Tuesday, March 4, 2014

Mexico, Day Three

 Today on our beach walk we headed west.   The waves were breaking hard as we walked along.  I had a keen eye on the water after spotting the whales yesterday. Today I see a fish jump, the shape of a small stingray, over and over again, more than a meter high, almost flying.  I have read that fish, including stingrays, will leap out of the water to avoid getting eaten.   A nose of a dolphin pops out of the water to eyeball the fishing boat trolling along very close to the shore and the breaking surf.  I wonder as I walk what might be down there to spook a stingray.  The light layer of clouds which protected us earlier has burned off so we turn around and head back to avoid the full power of the sun.


There is a good mix of shade and sun by the pool and another perfect day of weather is underway.  A bean bag game sitting unused catches my eye and the challenge has been made.  Brad falls behind early but pulls off a lucky last minute win to quiet the competition.   I like that game a lot better when I win.    LOL   

We are going into downtown for dinner tonight.  San José, the first community of Los Cabos, was once the home to the local Pericú tribe, the stop for Spanish galleons and a hiding spot for pirates.  It has a charming “Old Town” feel with the Mission across from the town square and pastel colored adobe building on both sides of the Palm tree lined streets.



During the colonial time sailors knew the coast of Baja California very well; galleons loaded with silks, pearls and spices, they traveled between Manila and Acapulco stopping for water and food supplies. They hunted wild animals at the estuary, next to the mouth of the river.  They then continued their trip until Acapulco, where the load was sent to Mexico City and from there to Veracruz, where it was finally embarked, heading to Spain.

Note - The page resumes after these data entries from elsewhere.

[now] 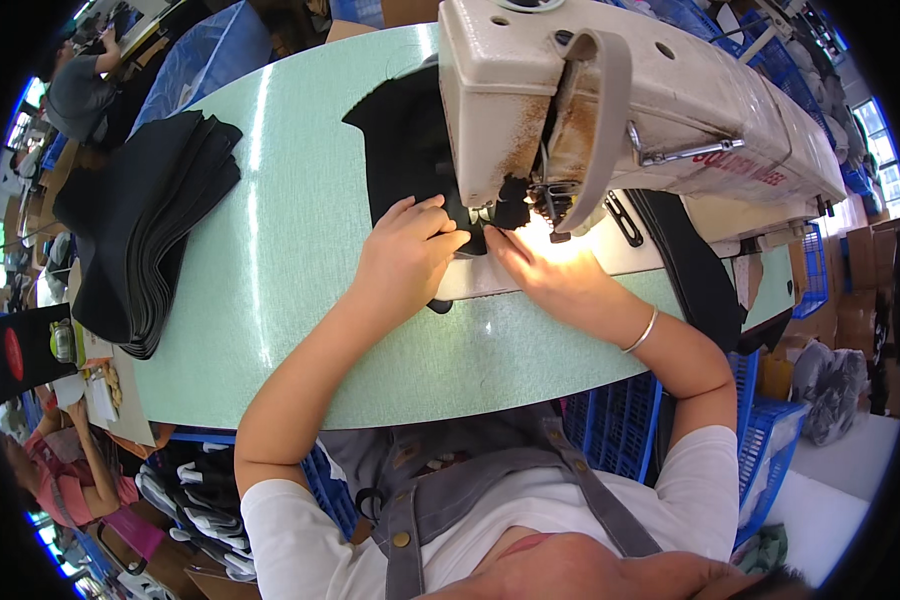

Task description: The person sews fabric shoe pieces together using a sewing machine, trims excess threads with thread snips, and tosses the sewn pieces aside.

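Note:
A black fabric piece [400, 140] lies under the head of the cream sewing machine [500, 110], its edge at the presser foot [482, 213]. My left hand [410, 250] is closed on the near part of this fabric, fingers bent and pressed together just left of the foot. To the right of the foot, my right hand [560, 285] rests low by the needle area, its visible fingers stretched toward the fabric edge. Bright lamp light washes out part of those fingers. The needle tip itself is hard to make out.
A thick stack of black cut pieces [140, 230] sits on the left of the pale green table [310, 330]. Another black strip [685, 260] hangs over the table on the right. Blue plastic crates [615, 425] stand below. A co-worker [80, 90] is at the far left.

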`<state>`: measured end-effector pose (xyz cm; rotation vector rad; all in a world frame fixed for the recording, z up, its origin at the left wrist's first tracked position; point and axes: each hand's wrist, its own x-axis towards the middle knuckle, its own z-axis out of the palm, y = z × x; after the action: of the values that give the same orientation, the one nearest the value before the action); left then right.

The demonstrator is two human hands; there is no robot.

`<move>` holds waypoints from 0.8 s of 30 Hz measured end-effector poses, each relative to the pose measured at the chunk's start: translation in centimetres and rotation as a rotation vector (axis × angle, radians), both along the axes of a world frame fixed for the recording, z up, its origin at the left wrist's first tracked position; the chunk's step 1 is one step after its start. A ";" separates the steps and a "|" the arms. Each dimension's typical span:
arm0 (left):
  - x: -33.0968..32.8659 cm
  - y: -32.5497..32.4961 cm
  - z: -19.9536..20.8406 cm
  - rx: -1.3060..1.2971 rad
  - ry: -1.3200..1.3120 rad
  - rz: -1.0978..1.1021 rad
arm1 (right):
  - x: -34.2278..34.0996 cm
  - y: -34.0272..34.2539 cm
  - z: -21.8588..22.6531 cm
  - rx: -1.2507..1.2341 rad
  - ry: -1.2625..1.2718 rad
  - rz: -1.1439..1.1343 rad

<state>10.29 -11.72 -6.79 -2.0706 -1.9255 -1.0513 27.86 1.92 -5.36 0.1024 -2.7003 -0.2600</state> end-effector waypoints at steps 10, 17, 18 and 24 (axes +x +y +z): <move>0.7 -0.8 0.8 -0.112 0.079 -0.017 | 0.8 6.4 0.9 -0.363 0.140 -0.008; 0.3 -0.9 1.1 -0.154 0.002 -0.023 | 0.5 4.1 2.0 -0.056 0.038 0.204; 0.3 -0.8 1.2 -0.154 0.000 -0.026 | 0.6 4.0 1.9 -0.003 0.033 0.204; -0.1 -1.0 1.2 -0.189 -0.025 -0.031 | 1.2 2.5 1.3 -0.021 -0.061 0.152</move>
<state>10.23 -12.68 -5.59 -2.1996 -2.0854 -0.9377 29.02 4.39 -4.10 0.3121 -2.7375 -0.1847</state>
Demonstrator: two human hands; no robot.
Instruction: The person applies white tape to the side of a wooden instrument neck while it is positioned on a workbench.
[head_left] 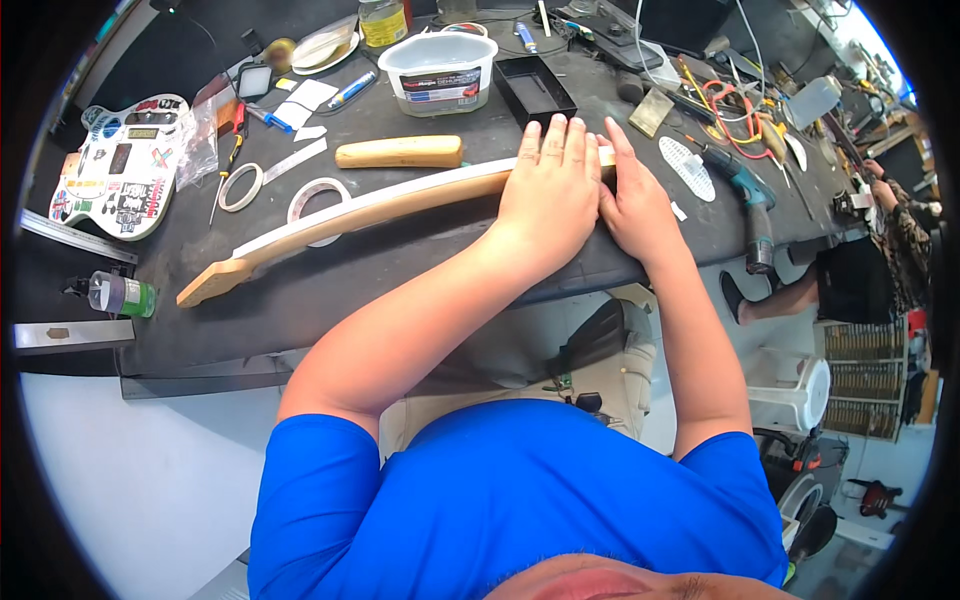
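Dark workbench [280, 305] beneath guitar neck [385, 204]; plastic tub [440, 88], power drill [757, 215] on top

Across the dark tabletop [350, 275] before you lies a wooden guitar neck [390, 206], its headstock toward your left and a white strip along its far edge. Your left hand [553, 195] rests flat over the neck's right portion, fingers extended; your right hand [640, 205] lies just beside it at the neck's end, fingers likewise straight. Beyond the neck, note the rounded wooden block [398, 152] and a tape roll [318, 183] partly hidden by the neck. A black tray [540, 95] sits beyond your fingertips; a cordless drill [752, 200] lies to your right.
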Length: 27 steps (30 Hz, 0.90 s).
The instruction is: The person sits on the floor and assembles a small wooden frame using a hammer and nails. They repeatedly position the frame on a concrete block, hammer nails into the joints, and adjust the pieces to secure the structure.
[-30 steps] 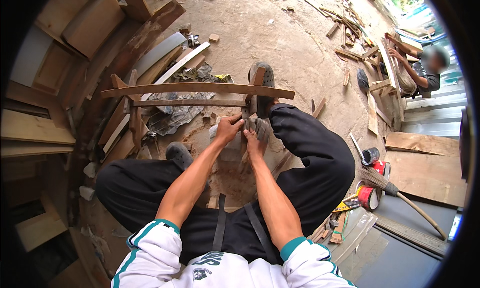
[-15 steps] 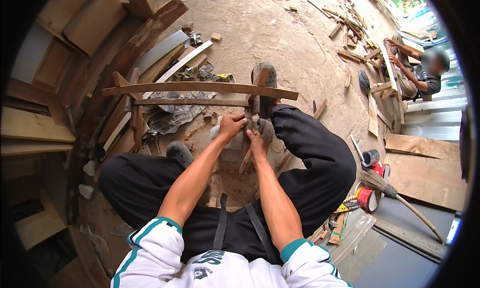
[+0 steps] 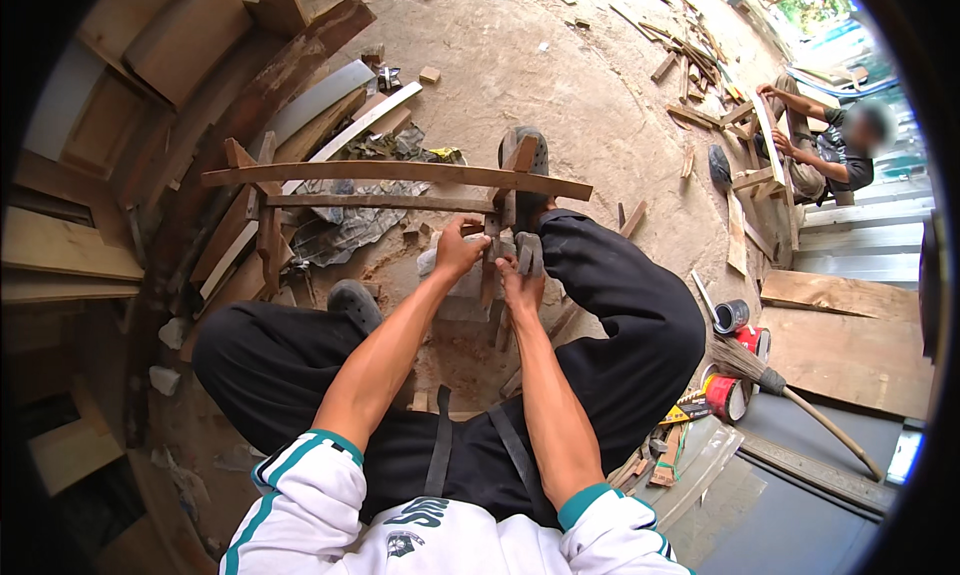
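I sit on the ground with a wooden frame (image 3: 400, 172) of two long curved rails lying across in front of me. My left hand (image 3: 458, 249) is closed around a short upright piece of that frame near its right end. Just beside it, my right hand (image 3: 518, 280) grips a dark grey tool (image 3: 528, 252) held against the same joint. My right foot in a grey shoe (image 3: 526, 155) presses on the frame's right end. My left shoe (image 3: 353, 303) rests by my bent knee.
Planks and boards (image 3: 70, 245) are stacked at the left. Wood offcuts (image 3: 690, 115) litter the dirt floor. Paint cans (image 3: 732, 317), a red can (image 3: 726, 397) and a broom (image 3: 790, 400) lie at my right. Another person (image 3: 820, 145) sits working at the far right.
My hands have shifted slightly at the frame's right joint, the right hand a little to the right. The frame and my legs stay where they were.
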Motion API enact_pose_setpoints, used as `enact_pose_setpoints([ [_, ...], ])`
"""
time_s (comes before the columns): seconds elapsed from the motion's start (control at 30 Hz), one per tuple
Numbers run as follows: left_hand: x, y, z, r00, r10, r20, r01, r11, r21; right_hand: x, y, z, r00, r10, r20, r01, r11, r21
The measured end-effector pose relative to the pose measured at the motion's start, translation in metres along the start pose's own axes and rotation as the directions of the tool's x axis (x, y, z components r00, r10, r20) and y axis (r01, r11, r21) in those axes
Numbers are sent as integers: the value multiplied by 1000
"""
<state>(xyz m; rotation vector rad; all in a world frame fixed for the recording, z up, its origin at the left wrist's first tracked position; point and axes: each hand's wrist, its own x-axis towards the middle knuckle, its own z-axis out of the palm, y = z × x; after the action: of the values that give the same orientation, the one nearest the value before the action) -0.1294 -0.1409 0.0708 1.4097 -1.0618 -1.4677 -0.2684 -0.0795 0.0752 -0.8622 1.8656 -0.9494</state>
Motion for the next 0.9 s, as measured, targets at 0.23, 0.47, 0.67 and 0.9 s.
enact_pose_setpoints([
  [0.23, -3, -18, 0, 991, 119, -56, -108, 978, 180, 6, -1, 21, 997, -64, 42, 56, 985, 162],
  [0.47, -8, -34, -10, 994, 60, 93, -78, 977, 198, 3, -9, 20, 1000, 6, 18, -10, 979, 203],
  [0.67, -14, -33, -5, 994, 101, 37, -107, 937, 332, -17, -31, 2, 992, -88, -88, 60, 959, -277],
  [0.9, -14, -38, -1, 994, 107, 9, -105, 956, 272, -15, -69, -22, 994, -87, -70, 70, 974, -216],
])
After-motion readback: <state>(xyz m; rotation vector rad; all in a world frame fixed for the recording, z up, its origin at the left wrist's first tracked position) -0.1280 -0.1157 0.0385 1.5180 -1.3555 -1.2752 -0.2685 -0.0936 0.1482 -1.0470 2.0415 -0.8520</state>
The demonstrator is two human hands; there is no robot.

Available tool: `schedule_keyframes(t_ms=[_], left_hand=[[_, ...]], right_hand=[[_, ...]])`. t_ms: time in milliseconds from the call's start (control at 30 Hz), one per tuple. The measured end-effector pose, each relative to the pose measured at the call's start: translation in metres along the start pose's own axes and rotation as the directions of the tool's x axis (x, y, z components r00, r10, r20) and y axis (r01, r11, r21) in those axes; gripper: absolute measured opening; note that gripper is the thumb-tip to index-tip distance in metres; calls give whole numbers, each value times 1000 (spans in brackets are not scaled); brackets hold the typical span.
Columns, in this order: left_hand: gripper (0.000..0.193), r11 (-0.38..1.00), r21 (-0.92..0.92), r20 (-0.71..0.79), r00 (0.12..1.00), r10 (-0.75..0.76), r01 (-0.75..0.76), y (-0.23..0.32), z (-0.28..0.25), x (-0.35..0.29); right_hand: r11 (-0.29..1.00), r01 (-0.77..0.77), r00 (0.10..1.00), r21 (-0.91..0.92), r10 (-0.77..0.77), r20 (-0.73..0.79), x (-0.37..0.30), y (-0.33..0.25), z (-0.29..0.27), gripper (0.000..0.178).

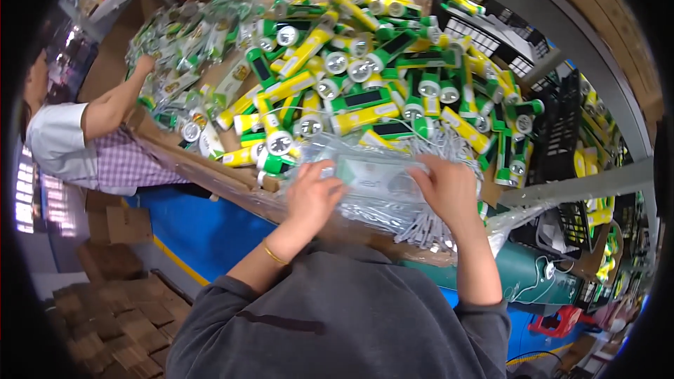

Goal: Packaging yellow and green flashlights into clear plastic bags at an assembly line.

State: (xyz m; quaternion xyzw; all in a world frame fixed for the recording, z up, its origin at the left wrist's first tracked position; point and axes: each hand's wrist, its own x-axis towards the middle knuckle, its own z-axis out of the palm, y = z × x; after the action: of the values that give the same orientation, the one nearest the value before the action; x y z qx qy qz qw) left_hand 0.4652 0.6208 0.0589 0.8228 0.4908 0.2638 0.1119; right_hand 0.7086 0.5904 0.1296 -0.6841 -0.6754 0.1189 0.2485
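Note:
Between my hands lies a clear plastic bag (375, 174) with faint printing, on top of a stack of similar clear bags (382, 214) at the table's near edge. My left hand (314, 195) is closed on its left end, fingers curled. At its right end, my right hand (447, 188) grips the edge between thumb and fingers. Just beyond is a large heap of yellow and green flashlights (365, 116) with clear round lenses and dark panels. A bundle of white cables (435, 228) lies beside my right hand, partly beneath it.
Bagged flashlights (196, 49) are piled at the far left, where a co-worker's arm (116, 105) reaches in. Black crates (562, 126) holding more flashlights stand on the right, near a grey metal bar (583, 181). Flattened cardboard (119, 323) is stacked on the lower-left floor.

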Motion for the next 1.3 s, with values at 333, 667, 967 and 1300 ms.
schedule_keyframes(t_ms=[333,667,967,1300], left_hand=[[24,992,-119,32,999,-32,36,-12,-10,-20],[19,760,-650,94,994,51,23,-54,-7,-16],[69,661,-731,398,893,210,170,-63,-27,30],[57,797,-522,163,882,442,-304,-8,-16,31]], right_hand=[[970,228,866,-89,-160,474,161,-155,190,26],[591,-569,629,571,-134,765,134,-80,79,50],[814,511,849,276,-528,-13,30,-62,36,56],[899,331,829,-287,-132,543,32,-37,29,25]])
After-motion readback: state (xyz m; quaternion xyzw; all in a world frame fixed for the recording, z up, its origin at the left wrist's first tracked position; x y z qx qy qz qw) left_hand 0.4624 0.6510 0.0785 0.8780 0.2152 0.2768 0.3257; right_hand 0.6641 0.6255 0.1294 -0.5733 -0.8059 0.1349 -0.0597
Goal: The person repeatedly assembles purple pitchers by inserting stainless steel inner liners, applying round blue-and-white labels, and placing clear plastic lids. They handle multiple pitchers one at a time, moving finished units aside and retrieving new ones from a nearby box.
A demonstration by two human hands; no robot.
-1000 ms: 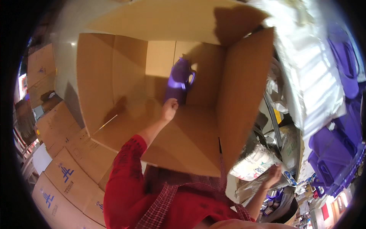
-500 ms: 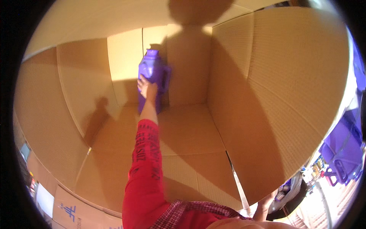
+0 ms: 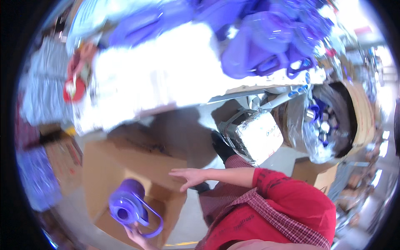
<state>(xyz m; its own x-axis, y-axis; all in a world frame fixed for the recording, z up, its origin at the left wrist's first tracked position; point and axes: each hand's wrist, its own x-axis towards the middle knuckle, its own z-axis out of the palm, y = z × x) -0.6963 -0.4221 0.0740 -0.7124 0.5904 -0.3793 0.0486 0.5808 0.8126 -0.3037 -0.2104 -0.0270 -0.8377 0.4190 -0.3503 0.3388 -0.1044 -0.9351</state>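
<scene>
- The open cardboard box (image 3: 98, 179) is the landmark here; the purple jug (image 3: 125, 204) appears over its inside, mouth toward the viewer and looped handle toward the box's right wall. Whether the base touches the box floor, one cannot tell.
- The left hand (image 3: 136, 234), at the near side of the box, is clamped on the side of the jug below its mouth (part of the fingers is hidden). Probably the person grips the body because this steadies a wide thing better than the loop.
- The right hand (image 3: 191, 177) is at the right edge of the box, holding nothing, with fingers apart; whether it touches the cardboard is not clear. Perhaps it is there for balance.
- Beyond the box is the white-covered tabletop (image 3: 158, 83), bearing purple plastic pieces (image 3: 258, 46) in a heap. The soft cover perhaps protects them from scratches.
- To the right of the box, across the floor, is a wrapped parcel (image 3: 260, 139).
- Farther right of the box is a round bin (image 3: 362, 112) with small shiny and purple parts (image 3: 325, 125); its clear bag presumably keeps them together.
</scene>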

There is a group of girls practicing in the square for the upcoming Festival.  This celebration runs for 11 days and honors St. Joseph, the cities patron saint. The buildings are full of cute shops and well renowned restaurants, many located in historic buildings. 
We joined a group of condo neighbors for dinner at the Tropicana, an incredibly romantic restaurant, housed in old hacienda, with hotel accommodations available at the Tropicana hotel.  We are seated at a lovely table near a small band playing traditional Mexican music.  We were immediately serenaded with a lively number.


We enjoyed nice conversation with our new Canadian friends.     The margaritas, were very good; the food, amazing; the walk through this sweet Mexican town in the evening, divine.  Thank you Burt, Barb, Miles and Lyn.